The appearance of a Boston Braves card of Sherry Magee in a circa 1921 set was the first red flag. Magee last played for Boston in 1917, and was out of the major by 1919. I posted these scans and an inquiry about the card on the Net54baseball.com forum and quickly received verification that this is a fake.
Since the early 1990s, this type of counterfeit has been plaguing the hobby. Regardless of the advertising on the backs (more on that later), the cards share a few physical characteristics.
The card stock is somewhat rough and often shows a yellowish or ochre tint. Vintage card experts Frank Ward and Leon Luckey describe the counterfeits as having a slight gloss on the front.
The front photos are kind of fuzzy, probably because they have been copied either from genuine 1917 Collins-McCarthy cards or possibly even reprints of that set. The principal at-a-glance difference between this family of fakes and genuine C-M cards is that the real cards have a card number centered in the bottom border.
The typography on this Magee card is all wrong for a 1921 Holsum. The bread company's set was derived from the 1921 American Caramel (E121) / W575-1 strip card sets. As such, it should feature sans-serif type on the front.

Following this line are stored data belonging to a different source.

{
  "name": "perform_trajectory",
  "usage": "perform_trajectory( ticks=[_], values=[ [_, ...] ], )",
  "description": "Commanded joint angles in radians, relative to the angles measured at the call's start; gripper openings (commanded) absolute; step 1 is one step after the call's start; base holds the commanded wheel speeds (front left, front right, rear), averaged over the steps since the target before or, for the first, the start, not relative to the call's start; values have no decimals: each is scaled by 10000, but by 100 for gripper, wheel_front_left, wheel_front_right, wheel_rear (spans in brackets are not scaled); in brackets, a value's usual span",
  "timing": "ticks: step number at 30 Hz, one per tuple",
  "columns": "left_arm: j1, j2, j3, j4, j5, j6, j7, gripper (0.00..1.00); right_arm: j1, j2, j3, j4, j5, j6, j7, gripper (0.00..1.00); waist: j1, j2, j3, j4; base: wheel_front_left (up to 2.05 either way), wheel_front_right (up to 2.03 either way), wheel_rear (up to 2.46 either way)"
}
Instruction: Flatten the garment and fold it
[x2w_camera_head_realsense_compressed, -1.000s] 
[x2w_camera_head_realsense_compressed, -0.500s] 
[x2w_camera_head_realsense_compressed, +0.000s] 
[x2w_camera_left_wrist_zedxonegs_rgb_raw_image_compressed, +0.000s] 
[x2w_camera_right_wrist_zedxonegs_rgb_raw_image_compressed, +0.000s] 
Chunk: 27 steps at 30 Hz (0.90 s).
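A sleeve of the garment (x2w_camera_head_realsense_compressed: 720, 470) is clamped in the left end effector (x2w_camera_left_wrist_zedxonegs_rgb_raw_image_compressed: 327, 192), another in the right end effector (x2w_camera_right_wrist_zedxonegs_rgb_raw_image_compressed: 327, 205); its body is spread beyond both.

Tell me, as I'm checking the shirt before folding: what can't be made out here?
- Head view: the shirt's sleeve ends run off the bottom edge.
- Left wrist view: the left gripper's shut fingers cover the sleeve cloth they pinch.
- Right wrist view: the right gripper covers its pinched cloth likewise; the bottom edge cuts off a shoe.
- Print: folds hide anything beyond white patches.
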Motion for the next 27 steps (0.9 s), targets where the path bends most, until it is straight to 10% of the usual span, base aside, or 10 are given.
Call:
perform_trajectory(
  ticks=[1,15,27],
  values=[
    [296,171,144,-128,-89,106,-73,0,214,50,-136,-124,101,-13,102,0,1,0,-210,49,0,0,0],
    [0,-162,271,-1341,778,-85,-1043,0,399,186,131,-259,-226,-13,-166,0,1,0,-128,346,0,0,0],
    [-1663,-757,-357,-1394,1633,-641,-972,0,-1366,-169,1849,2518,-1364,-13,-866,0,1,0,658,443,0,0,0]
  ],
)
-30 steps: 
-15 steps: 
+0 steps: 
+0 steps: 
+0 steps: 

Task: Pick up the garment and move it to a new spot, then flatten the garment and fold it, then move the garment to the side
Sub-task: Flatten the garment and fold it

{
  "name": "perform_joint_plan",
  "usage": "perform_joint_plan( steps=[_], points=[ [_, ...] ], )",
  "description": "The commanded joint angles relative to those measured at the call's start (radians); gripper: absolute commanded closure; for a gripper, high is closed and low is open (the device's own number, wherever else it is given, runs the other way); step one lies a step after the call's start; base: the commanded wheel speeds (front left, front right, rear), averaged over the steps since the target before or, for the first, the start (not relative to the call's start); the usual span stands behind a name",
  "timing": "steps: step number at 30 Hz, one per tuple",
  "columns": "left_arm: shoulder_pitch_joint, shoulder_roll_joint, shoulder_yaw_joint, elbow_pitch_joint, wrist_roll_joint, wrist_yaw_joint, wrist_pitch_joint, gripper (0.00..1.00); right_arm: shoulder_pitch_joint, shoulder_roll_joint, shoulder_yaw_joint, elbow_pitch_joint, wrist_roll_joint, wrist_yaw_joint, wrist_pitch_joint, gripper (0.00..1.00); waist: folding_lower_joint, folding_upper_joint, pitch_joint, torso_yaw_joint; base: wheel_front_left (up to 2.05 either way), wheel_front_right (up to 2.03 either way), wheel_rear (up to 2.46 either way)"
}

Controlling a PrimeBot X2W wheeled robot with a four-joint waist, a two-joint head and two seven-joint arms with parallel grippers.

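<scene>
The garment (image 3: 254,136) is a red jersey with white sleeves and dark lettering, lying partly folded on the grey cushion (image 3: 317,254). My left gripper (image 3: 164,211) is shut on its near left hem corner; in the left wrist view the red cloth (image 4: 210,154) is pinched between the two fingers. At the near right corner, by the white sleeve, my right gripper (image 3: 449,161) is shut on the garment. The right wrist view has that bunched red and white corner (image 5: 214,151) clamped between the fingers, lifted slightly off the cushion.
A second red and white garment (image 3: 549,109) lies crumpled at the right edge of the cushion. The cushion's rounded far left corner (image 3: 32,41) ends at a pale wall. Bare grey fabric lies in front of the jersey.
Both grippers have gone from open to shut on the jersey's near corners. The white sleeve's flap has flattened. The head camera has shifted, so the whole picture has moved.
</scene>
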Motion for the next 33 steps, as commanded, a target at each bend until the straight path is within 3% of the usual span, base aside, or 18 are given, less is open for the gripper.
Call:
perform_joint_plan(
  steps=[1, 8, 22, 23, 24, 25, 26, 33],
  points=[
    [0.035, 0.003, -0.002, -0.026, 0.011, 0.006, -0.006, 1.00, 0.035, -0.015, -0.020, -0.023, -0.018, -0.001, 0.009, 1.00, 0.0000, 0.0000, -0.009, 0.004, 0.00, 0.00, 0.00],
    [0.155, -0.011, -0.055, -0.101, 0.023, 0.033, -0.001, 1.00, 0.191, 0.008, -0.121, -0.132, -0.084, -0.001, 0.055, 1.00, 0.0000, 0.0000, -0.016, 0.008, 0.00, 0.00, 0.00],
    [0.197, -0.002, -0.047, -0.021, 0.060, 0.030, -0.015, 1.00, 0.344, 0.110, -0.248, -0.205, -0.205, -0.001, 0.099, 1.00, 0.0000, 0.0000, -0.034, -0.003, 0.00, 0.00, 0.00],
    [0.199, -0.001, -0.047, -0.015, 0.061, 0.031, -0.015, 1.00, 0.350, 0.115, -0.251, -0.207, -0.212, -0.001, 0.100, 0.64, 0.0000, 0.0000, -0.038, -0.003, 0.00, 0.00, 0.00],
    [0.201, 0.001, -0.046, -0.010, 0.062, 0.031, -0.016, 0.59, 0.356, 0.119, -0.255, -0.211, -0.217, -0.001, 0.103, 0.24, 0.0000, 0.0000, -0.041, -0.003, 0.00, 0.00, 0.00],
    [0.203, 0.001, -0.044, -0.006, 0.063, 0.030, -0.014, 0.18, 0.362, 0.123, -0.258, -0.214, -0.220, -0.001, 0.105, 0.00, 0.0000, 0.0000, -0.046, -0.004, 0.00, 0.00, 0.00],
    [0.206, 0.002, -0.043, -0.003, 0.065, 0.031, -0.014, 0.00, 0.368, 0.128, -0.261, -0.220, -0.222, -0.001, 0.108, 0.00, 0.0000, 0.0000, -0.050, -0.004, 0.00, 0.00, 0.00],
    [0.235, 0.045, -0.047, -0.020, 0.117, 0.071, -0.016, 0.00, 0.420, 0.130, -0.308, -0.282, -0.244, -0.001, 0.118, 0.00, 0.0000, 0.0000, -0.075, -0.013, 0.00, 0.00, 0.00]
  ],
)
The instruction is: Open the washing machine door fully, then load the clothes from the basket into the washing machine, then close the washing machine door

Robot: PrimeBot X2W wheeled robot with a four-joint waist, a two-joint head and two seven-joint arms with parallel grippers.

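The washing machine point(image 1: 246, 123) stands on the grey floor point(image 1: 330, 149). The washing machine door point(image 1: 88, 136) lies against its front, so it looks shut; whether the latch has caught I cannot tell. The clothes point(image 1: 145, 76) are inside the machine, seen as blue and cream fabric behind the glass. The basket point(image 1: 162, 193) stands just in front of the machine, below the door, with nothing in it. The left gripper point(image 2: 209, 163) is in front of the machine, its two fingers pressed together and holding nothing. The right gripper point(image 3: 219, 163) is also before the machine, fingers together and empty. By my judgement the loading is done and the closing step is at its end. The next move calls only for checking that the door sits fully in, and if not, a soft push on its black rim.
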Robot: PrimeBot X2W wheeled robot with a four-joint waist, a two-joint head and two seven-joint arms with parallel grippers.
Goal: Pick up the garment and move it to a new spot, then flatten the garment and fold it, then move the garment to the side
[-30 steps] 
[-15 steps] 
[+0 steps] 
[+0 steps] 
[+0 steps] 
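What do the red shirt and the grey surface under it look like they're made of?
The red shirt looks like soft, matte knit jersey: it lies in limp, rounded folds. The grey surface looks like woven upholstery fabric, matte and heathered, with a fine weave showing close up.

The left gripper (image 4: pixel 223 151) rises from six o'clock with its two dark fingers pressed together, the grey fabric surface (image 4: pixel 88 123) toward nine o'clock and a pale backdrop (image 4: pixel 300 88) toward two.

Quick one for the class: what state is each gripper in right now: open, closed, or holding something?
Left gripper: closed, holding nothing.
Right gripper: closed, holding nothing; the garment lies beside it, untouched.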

Fortunately, for all but the most novice of collectors, the backs of these fakes are readily discerned as poor reproductions of the real thing. On these counterfeits, the back printing seems to have been rubber-stamped, rather than printed by the correct lithograph or offset technology of the early decades of the 1900s.
While this appears to be the first of these counterfeits to surface with a Holsum Bread back, they have been seen with backs advertising Oodles Chocolates and Kendig Chocolates, neither of which ever produced baseball cards, as well as Henry A. Johnson Confectioners -- which issued genuine overprinted backs on similar series in the 1920s.
Given the permanence of information posted in cyberspace, it seemed like a good idea to put this information out there.